__WORK INSTRUCTION__: Could you find each line of the data below that contains the word "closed" and copy those lines?

__MATERIAL FOR THIS EXERCISE__:
☆ ☆ ☆ ☆

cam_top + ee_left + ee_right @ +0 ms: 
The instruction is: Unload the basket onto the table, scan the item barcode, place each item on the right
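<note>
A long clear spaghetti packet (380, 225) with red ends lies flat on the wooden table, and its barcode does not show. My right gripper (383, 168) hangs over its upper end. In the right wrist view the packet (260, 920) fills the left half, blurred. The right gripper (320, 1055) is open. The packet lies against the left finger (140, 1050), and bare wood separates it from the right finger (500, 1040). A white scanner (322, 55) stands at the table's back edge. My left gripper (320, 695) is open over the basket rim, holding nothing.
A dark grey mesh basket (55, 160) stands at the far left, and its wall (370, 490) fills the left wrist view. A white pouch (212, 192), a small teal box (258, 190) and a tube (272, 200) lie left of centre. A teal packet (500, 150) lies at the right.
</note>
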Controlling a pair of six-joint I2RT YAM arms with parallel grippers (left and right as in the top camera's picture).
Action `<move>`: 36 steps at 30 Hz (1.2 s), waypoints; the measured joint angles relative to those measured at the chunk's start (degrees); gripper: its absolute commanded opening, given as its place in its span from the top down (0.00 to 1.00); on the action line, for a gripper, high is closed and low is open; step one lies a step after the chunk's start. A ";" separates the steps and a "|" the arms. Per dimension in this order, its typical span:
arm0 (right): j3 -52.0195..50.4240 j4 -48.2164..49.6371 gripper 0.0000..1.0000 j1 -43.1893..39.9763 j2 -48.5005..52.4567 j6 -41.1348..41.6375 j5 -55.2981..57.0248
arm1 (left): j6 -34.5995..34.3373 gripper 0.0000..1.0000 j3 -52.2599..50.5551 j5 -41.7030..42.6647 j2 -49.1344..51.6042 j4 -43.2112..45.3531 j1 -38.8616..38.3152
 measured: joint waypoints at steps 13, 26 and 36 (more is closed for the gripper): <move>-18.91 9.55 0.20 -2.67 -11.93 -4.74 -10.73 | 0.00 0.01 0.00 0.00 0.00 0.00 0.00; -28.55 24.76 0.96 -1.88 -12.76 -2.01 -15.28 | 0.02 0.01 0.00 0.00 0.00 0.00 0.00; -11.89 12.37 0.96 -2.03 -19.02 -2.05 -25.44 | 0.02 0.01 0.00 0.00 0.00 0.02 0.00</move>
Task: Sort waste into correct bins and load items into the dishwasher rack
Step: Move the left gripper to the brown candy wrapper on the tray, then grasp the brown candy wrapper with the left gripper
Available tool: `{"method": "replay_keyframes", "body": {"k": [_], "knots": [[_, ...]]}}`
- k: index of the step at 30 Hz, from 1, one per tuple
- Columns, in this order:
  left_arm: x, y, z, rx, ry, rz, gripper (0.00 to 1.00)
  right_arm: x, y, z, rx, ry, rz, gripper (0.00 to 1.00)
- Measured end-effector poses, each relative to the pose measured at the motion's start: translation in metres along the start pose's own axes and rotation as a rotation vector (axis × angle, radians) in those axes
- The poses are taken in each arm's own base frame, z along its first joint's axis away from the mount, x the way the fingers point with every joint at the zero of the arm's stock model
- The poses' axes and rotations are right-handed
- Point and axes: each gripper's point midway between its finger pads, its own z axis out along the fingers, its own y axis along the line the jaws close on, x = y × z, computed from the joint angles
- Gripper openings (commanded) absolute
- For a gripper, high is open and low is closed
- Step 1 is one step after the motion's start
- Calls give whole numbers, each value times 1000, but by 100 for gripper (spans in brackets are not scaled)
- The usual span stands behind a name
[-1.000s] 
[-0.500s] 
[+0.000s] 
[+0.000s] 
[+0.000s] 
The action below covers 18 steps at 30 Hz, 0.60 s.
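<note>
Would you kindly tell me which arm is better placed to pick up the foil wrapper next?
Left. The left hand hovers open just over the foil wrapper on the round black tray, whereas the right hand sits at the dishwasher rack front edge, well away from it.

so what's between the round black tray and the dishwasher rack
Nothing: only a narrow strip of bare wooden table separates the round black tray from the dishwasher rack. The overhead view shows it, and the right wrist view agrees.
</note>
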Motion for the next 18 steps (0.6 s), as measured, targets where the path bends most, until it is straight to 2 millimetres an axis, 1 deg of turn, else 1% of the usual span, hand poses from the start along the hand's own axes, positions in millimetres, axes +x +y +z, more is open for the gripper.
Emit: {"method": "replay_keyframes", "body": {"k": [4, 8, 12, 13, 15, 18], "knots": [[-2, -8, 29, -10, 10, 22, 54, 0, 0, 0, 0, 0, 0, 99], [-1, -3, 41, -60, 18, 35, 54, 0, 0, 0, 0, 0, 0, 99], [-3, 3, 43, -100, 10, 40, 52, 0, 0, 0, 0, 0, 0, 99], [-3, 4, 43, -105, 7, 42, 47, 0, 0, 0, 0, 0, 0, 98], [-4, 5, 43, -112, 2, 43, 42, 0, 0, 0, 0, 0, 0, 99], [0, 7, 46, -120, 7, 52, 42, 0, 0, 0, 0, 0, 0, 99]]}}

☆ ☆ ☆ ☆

__EXPECTED ANSWER__:
Action `<move>`: 36 steps at 30 Hz (1.2 s), waypoints; the measured joint angles relative to those measured at the chunk's start (degrees); gripper: its absolute commanded opening, given as its place in its span from the top down (0.00 to 1.00); on the action line, for a gripper, high is closed and low is open; step one lies a step after the chunk's start. A ";" separates the steps and a "|" the arms. Per dimension in this order, its typical span:
 measured: joint waypoints at steps 13, 26 and 36 (more is closed for the gripper): <move>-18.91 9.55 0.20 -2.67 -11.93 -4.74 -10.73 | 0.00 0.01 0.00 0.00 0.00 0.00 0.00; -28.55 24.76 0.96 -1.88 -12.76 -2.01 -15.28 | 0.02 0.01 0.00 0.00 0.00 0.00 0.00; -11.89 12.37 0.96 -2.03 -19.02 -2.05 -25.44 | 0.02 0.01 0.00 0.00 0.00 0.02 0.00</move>
- For a gripper, high is open and low is closed

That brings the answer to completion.